Buried inside a for loop of mine, I have a function which, morally, looks like:
function f!(a,b)
@. a = b;
a
end
It gets used inside the for loop like:
# construct vector x of length nx
# construct vector y of length ny > nx
for i in 1:iters
# code
rows = sample(1:ny, nx,replace = false); # grab random rows of y;
f!(x, y[rows]);
end
The above code works without issue. However, there are some cases where, instead of x
and y
being vectors, they are matrices with the same number of columns.
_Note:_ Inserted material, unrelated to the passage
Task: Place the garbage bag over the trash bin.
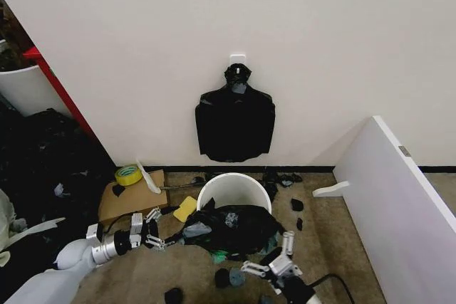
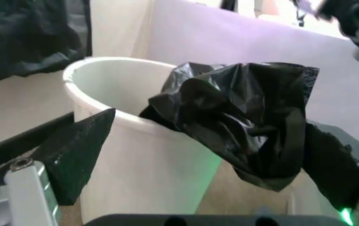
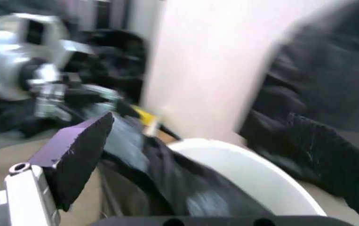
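Head view: I see the trash bin (image 1: 234, 191) standing on the floor below the bundle of black bags (image 1: 235, 120) hung on the wall. The garbage bag (image 1: 229, 228) is heaped over the bin's near rim and spills down its front; the far half of the mouth is bare white. My left gripper (image 1: 152, 231) sits low at the bag's left edge, fingers spread, touching or just beside the plastic. My right gripper (image 1: 273, 258) is at the bag's near right corner, fingers parted. A roll of yellow-green tape (image 1: 128, 174) lies on a cardboard sheet (image 1: 132, 195) to the left, and a white panel (image 1: 399, 208) leans at the right.

Left wrist view: the bin's rim (image 2: 98, 70) is open toward the wall, and the bag (image 2: 242, 117) hangs crumpled over one side. The two dark pads (image 2: 79, 155) stand well apart with nothing clamped between them.

Right wrist view: motion blur hides much. One pad (image 3: 82, 150) lies against the bag's dark folds (image 3: 166, 183) at the white rim (image 3: 254, 174); the jaws look wide, and I see no plastic pinched.

Judgement: the step in hand is spreading the bag's mouth around the rim, and it is roughly half done. The next move calls for a firm pinch on the bag's hem at each side, then a stretch outward and over the far rim.
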`<state>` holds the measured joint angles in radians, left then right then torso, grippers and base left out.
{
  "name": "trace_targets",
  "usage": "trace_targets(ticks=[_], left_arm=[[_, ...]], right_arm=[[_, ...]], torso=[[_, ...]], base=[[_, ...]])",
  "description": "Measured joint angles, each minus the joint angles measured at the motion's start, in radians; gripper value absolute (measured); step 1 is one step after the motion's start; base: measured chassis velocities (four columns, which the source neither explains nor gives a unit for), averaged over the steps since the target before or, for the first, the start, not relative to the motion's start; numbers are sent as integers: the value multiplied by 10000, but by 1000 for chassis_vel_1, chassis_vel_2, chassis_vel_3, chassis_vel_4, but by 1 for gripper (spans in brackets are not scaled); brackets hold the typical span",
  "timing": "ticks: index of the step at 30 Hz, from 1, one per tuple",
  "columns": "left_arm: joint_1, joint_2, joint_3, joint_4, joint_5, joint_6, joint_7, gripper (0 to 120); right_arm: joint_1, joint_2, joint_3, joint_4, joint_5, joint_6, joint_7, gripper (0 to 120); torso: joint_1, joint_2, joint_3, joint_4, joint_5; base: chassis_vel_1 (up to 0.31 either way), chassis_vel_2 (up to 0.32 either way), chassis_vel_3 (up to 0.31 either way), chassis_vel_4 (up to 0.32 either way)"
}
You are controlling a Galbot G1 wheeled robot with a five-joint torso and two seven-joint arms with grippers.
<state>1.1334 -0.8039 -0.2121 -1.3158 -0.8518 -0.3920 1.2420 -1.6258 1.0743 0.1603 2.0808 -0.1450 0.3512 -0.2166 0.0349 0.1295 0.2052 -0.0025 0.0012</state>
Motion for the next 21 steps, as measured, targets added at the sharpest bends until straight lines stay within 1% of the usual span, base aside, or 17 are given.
trace_targets(ticks=[1, 3, 4, 7, 11, 12, 15, 16, 19, 20, 21], left_arm=[[-44, 14, 40, -18, 76, 4, -2, 100], [-128, 15, 110, -84, 210, 32, -22, 100], [-128, 15, 110, -84, 210, 32, -22, 100], [-143, 13, 138, -161, 299, 79, -65, 100], [-131, -15, 152, -204, 353, 121, -75, 100], [-131, -15, 152, -204, 353, 121, -75, 100], [-130, -53, 166, -206, 364, 149, -77, 100], [-134, -59, 169, -208, 364, 164, -77, 100], [-140, -78, 173, -239, 365, 212, -72, 100], [-140, -78, 173, -239, 365, 212, -72, 100], [-139, -82, 175, -243, 367, 218, -71, 100]], right_arm=[[315, -154, -74, -1, 192, -156, -401, 100], [932, -437, -264, -62, 791, -567, -1179, 100], [932, -437, -264, -62, 791, -567, -1179, 100], [1601, -591, -552, -388, 1322, -1017, -2138, 100], [2349, -437, -1181, -912, 1803, -1538, -2483, 99], [2349, -437, -1181, -912, 1803, -1538, -2483, 99], [2943, -167, -1598, -1355, 1763, -1706, -2486, 90], [3112, -99, -1726, -1494, 1725, -1743, -2483, 86], [3471, 43, -2022, -1844, 1388, -1787, -2491, 72], [3471, 43, -2022, -1844, 1388, -1787, -2491, 72], [3518, 69, -2050, -1922, 1300, -1765, -2535, 68]], torso=[[0, 0, 0, 2, -1], [0, 0, 0, -9, -9], [0, 0, 0, -9, -9], [0, 0, 0, -9, -4], [0, 0, 0, -9, -5], [0, 0, 0, -9, -5], [0, 0, 0, -8, -5], [0, 0, 0, -6, -5], [0, 0, 0, -7, -6], [0, 0, 0, -7, -6], [0, 0, 0, -8, -6]], base=[[0, 0, 0, 0], [0, 0, 0, 0], [0, 0, 0, 0], [0, 0, 0, 0], [0, 0, 0, 0], [0, 0, 0, 0], [0, 0, 0, 0], [0, 0, 0, 0], [0, 0, 0, 0], [0, 0, 0, 0], [0, 0, 0, 0]])
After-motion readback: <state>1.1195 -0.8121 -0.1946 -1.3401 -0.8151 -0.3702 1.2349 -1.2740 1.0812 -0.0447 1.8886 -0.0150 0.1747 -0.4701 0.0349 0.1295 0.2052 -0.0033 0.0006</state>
The equivalent code is then:
# construct matrix x of size (nx,d)
# construct vector y of size (ny,d)
for i in 1:iters
# code
rows = sample(1:ny, nx,replace = false); # grab random rows of y;
f!(x, y[rows,:]);
end
and notice that I have had to use y[rows,;]
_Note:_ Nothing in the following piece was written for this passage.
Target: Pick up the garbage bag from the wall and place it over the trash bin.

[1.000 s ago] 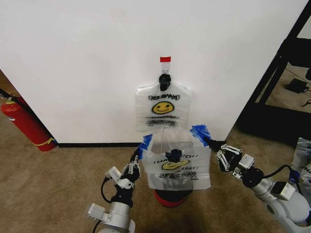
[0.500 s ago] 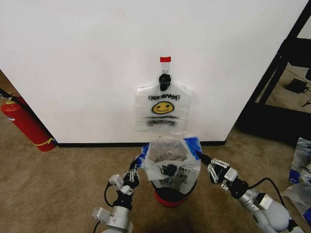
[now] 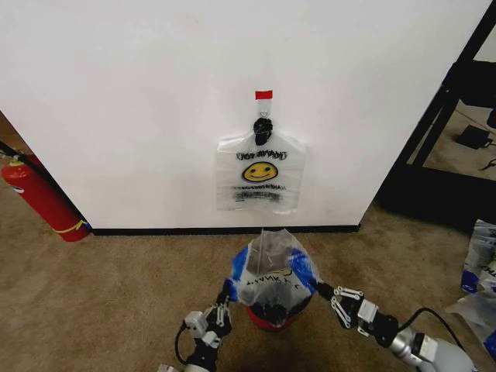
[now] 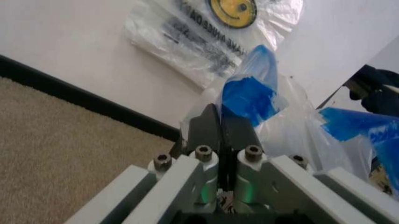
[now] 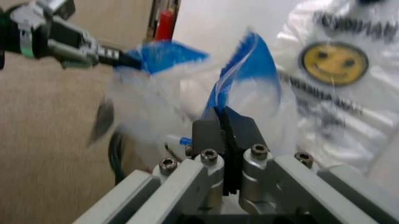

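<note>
Two claws have brought the thin translucent white garbage bag (image 3: 271, 273) down over the last second: it hung spread well above the small round black wire-mesh trash bin with the red base (image 3: 267, 316), and now its open mouth sits low around the bin's top, hiding most of the mesh. The left claw (image 3: 227, 297) is clamped tight on the blue patch at the bag's left edge, the right claw (image 3: 319, 290) likewise on the blue patch at the right edge, each just beside the bin. Both arms have sunk toward the carpet floor (image 3: 108, 294). Behind, a second smiley bag (image 3: 260, 172) hangs from the black hook (image 3: 263, 128) on the plain white wall (image 3: 139, 101). Judging by this, the placing step looks nearly finished.
</note>
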`<state>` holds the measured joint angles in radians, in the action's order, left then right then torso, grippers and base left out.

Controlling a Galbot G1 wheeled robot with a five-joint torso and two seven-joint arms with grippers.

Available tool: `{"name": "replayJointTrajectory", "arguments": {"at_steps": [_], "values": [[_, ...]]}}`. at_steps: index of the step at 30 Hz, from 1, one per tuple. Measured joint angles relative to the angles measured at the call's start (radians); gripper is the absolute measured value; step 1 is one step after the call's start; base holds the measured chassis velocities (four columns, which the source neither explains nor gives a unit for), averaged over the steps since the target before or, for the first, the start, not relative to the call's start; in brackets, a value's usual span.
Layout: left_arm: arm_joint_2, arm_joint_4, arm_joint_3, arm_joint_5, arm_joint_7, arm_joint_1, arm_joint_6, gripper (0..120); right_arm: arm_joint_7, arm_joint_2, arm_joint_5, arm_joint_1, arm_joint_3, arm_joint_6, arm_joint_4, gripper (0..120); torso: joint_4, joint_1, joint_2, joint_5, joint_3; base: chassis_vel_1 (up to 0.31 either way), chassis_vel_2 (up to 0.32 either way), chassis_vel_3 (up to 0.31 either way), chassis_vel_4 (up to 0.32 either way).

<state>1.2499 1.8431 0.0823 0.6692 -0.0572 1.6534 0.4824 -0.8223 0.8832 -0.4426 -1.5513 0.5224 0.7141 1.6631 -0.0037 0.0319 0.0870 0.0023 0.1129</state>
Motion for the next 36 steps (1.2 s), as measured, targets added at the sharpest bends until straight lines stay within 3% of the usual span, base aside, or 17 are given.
{"name": "replayJointTrajectory", "arguments": {"at_steps": [6, 10, 22, 25, 26, 27, 28, 31, 33, 36], "values": [[0.003, -0.02, 0.0, -0.03, -0.004, -0.006, 0.0, 0, -0.029, -0.008, -0.02, 0.018, 0.005, 0.019, -0.056, 0, 0.0004, 0.0, 0.0, -0.0001, 0.0, 0.0, 0.0, 0.0, 0.0], [-0.013, -0.033, -0.021, -0.055, -0.01, -0.037, -0.001, 0, -0.025, -0.001, -0.053, 0.039, 0.002, 0.022, -0.056, 0, 0.0014, 0.0, 0.0, -0.0046, 0.0, 0.0, 0.0, 0.0, 0.0], [-0.027, -0.033, -0.032, -0.097, -0.046, -0.061, -0.003, 0, -0.011, 0.001, -0.076, 0.052, -0.008, 0.021, -0.043, 0, 0.0004, 0.0, 0.0, -0.0032, 0.0, 0.0, 0.0, 0.0, 0.0], [-0.094, -0.015, 0.009, -0.183, -0.174, -0.124, 0.005, 0, -0.02, -0.029, -0.076, 0.062, -0.034, 0.014, -0.021, 0, 0.0014, 0.0, 0.0, -0.0041, 0.0, 0.0, 0.0, 0.0, 0.0], [-0.149, -0.01, 0.023, -0.196, -0.205, -0.153, 0.009, 0, -0.022, -0.039, -0.077, 0.061, -0.034, 0.013, -0.017, 0, -0.0006, 0.0, 0.0, -0.0036, 0.0, 0.0, 0.0, 0.0, 0.0], [-0.149, -0.01, 0.023, -0.196, -0.205, -0.153, 0.009, 0, -0.022, -0.039, -0.077, 0.061, -0.034, 0.013, -0.017, 0, -0.0006, 0.0, 0.0, -0.0036, 0.0, 0.0, 0.0, 0.0, 0.0], [-0.194, -0.009, 0.028, -0.203, -0.228, -0.174, 0.011, 0, -0.023, -0.044, -0.078, 0.06, -0.035, 0.011, -0.014, 0, -0.0002, 0.0, 0.0, -0.001, 0.0, 0.0, 0.0, 0.0, 0.0], [-0.258, -0.009, 0.03, -0.204, -0.245, -0.211, 0.014, 0, -0.021, -0.05, -0.08, 0.062, -0.034, 0.007, -0.008, 0, 0.0005, 0.0, 0.0, -0.0046, 0.0, 0.0, 0.0, 0.0, 0.0], [-0.287, -0.012, 0.031, -0.196, -0.246, -0.233, 0.014, 0, -0.021, -0.05, -0.079, 0.064, -0.037, 0.005, -0.007, 0, 0.0008, 0.0, 0.0, -0.0011, 0.0, 0.0, 0.0, 0.0, 0.0], [-0.315, -0.015, 0.03, -0.191, -0.254, -0.245, 0.014, 0, -0.022, -0.05, -0.078, 0.063, -0.039, 0.005, -0.009, 0, 0.0005, 0.0, 0.0, -0.004, 0.0, 0.0, 0.0, 0.0, 0.0]]}}
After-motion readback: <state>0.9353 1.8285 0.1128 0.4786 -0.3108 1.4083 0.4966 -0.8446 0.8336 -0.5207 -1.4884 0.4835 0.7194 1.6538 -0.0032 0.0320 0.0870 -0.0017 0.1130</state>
. Now, I could use this in the vector case, but I take a performance hit:
Random.seed!(100);
x = zeros(100);
y = randn(1000);
rows = sample(1:1000, 100, replace=false);
@btime f!(x,y[rows]);
124.491 ns (2 allocations: 928 bytes)
@btime f!(x,y[rows,:]);
320.127 ns (2 allocations: 944 bytes)
Also, if I create x
and y
as zeros(100,1)
and randn(1000,1)
, I also take the performance hit.
The case where I am only working with vectors is common enough for me that I don’t want to take this performance hit. To avoid the hit now, I have two versions of my outer function (which has the aforementioned for loop), and one is for the vector case and one is for the matrix case via multiple dispatch. But it seems really silly to have that when the only distinction is y[rows]
and y[rows,:]
. Is there a cleaner way to reconcile this?